▸ **EXERCISE**
Output every record exactly, and nothing more.

▸ **SOURCE DATA**

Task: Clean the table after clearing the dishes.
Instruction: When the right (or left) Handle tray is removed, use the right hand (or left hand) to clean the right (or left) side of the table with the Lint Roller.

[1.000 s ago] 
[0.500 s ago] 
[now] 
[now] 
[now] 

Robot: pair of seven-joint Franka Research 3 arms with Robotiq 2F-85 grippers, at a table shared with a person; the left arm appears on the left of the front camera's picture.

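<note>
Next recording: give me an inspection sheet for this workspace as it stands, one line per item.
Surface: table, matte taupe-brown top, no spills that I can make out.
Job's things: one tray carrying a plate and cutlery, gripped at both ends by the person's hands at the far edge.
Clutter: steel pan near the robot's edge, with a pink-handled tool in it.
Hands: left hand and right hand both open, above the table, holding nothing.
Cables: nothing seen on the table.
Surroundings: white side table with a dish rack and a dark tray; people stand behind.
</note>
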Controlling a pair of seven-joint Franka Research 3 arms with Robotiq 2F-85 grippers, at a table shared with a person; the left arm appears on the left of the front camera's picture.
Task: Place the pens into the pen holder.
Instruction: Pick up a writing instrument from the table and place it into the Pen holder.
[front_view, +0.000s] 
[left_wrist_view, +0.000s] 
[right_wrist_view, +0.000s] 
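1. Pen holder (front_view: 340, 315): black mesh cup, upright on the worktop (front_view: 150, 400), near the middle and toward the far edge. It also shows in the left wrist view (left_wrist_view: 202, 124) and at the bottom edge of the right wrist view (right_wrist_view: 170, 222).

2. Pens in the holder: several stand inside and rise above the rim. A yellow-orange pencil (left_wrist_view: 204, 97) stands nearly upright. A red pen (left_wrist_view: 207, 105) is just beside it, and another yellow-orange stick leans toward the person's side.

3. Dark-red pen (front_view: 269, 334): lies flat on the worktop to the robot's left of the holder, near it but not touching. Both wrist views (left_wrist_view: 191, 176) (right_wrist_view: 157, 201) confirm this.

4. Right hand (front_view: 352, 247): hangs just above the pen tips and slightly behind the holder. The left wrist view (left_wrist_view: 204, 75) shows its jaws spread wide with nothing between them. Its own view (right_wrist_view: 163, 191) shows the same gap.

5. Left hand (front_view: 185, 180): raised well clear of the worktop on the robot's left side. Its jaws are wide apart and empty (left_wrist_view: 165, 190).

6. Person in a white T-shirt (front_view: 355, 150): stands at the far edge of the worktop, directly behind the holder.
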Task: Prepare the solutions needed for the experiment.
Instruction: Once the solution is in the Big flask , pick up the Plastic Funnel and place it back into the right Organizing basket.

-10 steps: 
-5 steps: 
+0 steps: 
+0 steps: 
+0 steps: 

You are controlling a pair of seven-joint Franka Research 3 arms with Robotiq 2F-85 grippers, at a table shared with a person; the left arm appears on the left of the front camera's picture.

▸ **COMPLETED TASK**
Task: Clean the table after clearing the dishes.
Instruction: When the right (or left) Handle tray is removed, use the right hand (or left hand) to clean the right (or left) side of the table with the Lint Roller.

[1.000 s ago] 
[0.500 s ago] 
[now] 
[now] 
[now] 

Robot: pair of seven-joint Franka Research 3 arms with Robotiq 2F-85 grippers, at a table shared with a person; the left arm appears on the left of the front camera's picture.

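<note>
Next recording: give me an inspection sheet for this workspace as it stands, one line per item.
Surface: table, matte taupe-brown top, no spills that I can make out.
Job's things: one tray carrying a plate and cutlery, gripped at both ends by the person's hands at the far edge.
Clutter: steel pan near the robot's edge, with a pink-handled tool in it.
Hands: left hand and right hand both open, above the table, holding nothing.
Cables: nothing seen on the table.
Surroundings: white side table with a dish rack and a dark tray; people stand behind.
</note>
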Controlling a pair of seven-joint Franka Research 3 arms with Robotiq 2F-85 grippers, at a table shared with a person; the left arm appears on the left of the front camera's picture.
Task: Place the pens into the pen holder.
Instruction: Pick up a writing instrument from the table and place it into the Pen holder.
[front_view, +0.000s] 
[left_wrist_view, +0.000s] 
[right_wrist_view, +0.000s] 
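1. Pen holder (front_view: 340, 315): black mesh cup, upright on the worktop (front_view: 150, 400), near the middle and toward the far edge. It also shows in the left wrist view (left_wrist_view: 202, 124) and at the bottom edge of the right wrist view (right_wrist_view: 170, 222).

2. Pens in the holder: several stand inside and rise above the rim. A yellow-orange pencil (left_wrist_view: 204, 97) stands nearly upright. A red pen (left_wrist_view: 207, 105) is just beside it, and another yellow-orange stick leans toward the person's side.

3. Dark-red pen (front_view: 269, 334): lies flat on the worktop to the robot's left of the holder, near it but not touching. Both wrist views (left_wrist_view: 191, 176) (right_wrist_view: 157, 201) confirm this.

4. Right hand (front_view: 352, 247): hangs just above the pen tips and slightly behind the holder. The left wrist view (left_wrist_view: 204, 75) shows its jaws spread wide with nothing between them. Its own view (right_wrist_view: 163, 191) shows the same gap.

5. Left hand (front_view: 185, 180): raised well clear of the worktop on the robot's left side. Its jaws are wide apart and empty (left_wrist_view: 165, 190).

6. Person in a white T-shirt (front_view: 355, 150): stands at the far edge of the worktop, directly behind the holder.
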Task: Prepare the solutions needed for the experiment.
Instruction: Once the solution is in the Big flask , pick up the Plastic Funnel and place it back into the right Organizing basket.

-10 steps: 
-5 steps: 
+0 steps: 
+0 steps: 
+0 steps: 

You are controlling a pair of seven-joint Franka Research 3 arms with Robotiq 2F-85 grippers, at a table shared with a person; the left arm appears on the left of the front camera's picture.

That is the complete answer.